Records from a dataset
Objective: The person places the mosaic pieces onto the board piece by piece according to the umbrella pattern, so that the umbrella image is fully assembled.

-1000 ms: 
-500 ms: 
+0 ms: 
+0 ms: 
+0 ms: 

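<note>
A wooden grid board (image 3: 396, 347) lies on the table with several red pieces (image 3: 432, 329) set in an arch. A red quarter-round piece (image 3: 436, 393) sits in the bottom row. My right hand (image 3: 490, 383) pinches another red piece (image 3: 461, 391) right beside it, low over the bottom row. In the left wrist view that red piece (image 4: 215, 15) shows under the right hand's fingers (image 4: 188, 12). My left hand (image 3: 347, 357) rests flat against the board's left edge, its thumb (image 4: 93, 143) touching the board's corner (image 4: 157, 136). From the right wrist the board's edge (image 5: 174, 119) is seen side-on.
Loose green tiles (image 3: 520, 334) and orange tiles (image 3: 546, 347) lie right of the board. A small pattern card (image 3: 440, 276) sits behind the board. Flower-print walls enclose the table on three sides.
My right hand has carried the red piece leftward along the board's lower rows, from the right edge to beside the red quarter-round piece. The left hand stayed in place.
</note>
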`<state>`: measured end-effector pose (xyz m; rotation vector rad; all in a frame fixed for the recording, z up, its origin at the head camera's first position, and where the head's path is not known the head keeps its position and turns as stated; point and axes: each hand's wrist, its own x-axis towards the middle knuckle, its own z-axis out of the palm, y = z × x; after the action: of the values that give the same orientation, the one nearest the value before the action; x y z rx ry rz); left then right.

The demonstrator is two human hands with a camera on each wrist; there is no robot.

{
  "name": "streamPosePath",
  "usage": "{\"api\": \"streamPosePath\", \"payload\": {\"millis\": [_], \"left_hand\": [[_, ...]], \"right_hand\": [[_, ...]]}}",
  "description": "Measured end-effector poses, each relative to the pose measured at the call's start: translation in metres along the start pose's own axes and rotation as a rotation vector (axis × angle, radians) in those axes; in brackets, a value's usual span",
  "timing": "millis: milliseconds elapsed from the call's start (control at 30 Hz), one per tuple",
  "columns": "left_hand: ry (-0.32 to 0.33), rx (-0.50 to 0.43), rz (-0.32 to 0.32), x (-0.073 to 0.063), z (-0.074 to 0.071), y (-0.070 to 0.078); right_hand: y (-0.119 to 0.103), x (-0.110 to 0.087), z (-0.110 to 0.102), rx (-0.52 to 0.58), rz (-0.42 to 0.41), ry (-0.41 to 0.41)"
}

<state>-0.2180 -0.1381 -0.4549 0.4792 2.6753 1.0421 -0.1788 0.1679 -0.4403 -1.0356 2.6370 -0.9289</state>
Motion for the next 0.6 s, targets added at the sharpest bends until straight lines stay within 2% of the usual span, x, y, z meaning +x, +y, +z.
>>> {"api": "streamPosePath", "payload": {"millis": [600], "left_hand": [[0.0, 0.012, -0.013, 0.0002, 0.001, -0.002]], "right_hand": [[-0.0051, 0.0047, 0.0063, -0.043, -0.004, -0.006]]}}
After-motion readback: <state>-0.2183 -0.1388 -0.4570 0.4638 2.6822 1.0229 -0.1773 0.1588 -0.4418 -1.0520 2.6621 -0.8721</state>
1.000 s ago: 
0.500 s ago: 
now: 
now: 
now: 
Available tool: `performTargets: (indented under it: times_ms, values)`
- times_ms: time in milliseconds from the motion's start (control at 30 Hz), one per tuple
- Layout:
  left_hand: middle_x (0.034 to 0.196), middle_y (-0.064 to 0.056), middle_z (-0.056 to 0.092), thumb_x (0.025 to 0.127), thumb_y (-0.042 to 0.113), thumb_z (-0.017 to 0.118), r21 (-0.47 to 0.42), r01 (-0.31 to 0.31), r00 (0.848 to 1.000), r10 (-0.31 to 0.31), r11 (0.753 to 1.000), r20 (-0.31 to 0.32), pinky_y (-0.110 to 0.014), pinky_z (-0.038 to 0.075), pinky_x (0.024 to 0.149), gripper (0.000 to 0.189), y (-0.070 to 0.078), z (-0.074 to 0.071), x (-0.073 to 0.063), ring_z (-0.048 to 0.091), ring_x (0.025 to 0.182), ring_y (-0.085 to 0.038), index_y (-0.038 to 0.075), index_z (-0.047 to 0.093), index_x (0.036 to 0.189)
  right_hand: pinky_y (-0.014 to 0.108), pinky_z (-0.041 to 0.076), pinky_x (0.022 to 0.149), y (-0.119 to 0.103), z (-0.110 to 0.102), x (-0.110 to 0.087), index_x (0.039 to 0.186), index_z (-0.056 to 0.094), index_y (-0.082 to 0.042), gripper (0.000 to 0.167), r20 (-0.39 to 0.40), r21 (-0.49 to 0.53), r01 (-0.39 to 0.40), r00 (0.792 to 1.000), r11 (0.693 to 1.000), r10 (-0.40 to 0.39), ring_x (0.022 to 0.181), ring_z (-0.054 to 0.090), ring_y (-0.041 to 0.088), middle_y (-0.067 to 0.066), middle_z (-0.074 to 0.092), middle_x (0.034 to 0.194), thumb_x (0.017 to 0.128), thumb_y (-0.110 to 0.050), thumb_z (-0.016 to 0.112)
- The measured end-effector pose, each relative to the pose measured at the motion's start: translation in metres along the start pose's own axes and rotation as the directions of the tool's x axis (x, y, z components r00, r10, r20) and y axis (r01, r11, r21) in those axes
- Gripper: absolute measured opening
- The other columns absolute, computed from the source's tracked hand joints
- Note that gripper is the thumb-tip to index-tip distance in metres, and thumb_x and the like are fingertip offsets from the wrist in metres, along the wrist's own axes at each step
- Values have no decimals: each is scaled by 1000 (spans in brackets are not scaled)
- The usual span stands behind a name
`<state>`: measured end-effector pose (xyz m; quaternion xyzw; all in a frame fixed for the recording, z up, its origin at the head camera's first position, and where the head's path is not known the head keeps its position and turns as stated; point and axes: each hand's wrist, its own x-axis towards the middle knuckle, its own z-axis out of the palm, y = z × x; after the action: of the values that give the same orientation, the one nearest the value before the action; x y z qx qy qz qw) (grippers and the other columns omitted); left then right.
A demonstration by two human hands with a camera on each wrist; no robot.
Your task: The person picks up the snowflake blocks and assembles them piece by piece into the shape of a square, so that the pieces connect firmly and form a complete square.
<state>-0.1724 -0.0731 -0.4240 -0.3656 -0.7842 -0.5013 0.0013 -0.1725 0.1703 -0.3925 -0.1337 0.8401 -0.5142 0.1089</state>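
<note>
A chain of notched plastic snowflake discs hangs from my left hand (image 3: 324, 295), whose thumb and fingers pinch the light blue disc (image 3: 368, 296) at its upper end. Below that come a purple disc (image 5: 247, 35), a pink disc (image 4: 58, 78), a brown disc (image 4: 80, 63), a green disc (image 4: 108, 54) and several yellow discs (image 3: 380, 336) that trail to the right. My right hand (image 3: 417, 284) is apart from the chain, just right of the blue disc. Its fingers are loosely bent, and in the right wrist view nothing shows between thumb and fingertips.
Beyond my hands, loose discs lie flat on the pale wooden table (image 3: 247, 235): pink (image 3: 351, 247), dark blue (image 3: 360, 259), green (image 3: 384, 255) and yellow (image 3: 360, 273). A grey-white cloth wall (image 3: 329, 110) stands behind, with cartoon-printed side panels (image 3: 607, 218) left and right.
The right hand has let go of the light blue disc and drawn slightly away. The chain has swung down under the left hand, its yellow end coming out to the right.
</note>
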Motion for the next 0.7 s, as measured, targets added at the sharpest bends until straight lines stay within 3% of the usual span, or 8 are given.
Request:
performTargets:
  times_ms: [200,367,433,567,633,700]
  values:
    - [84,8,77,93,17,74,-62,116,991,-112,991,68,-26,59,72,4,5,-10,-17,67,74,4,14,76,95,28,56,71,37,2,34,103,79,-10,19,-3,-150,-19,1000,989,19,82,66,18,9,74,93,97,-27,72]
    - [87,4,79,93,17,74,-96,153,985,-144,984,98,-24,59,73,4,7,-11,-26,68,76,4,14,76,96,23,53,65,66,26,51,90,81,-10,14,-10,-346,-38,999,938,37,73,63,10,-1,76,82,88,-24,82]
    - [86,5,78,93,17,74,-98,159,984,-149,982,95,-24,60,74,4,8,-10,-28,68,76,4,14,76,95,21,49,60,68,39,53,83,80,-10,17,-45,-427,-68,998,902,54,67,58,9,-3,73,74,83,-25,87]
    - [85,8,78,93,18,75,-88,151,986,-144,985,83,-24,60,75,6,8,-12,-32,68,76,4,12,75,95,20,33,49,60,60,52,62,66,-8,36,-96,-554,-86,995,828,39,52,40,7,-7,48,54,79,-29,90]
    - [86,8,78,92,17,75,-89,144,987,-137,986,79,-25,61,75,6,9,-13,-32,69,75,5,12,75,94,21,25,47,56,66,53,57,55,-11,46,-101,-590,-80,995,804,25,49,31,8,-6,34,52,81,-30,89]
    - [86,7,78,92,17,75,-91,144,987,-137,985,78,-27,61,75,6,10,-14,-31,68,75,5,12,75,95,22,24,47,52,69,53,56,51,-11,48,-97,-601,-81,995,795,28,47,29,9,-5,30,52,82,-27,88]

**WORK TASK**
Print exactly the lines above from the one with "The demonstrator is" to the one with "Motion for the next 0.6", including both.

**ANSWER TO THIS TASK**
The demonstrator is two human hands with a camera on each wrist; there is no robot.

{
  "name": "streamPosePath",
  "usage": "{\"api\": \"streamPosePath\", \"payload\": {\"millis\": [_], \"left_hand\": [[_, ...]], \"right_hand\": [[_, ...]]}}",
  "description": "Measured end-effector poses, each relative to the pose measured at the call's start: translation in metres along the start pose's own axes and rotation as a rotation vector (axis × angle, radians) in those axes; in brackets, a value's usual span",
  "timing": "millis: milliseconds elapsed from the call's start (control at 30 Hz), one per tuple",
  "columns": "left_hand: ry (-0.32 to 0.33), rx (-0.50 to 0.43), rz (-0.32 to 0.32), x (-0.073 to 0.063), z (-0.074 to 0.071), y (-0.070 to 0.078); right_hand: y (-0.119 to 0.103), x (-0.110 to 0.087), z (-0.110 to 0.102), rx (-0.52 to 0.58), rz (-0.42 to 0.41), ry (-0.41 to 0.41)"
}

<state>-0.2180 -0.1381 -0.4549 0.4792 2.6753 1.0421 -0.1788 0.1679 -0.4403 -1.0356 2.6370 -0.9289</state>
Motion for the next 0.6 s, targets added at the sharpest bends until straight lines stay within 2% of the usual span, x, y, z meaning +x, +y, +z.

Nothing else is required to complete this exercise.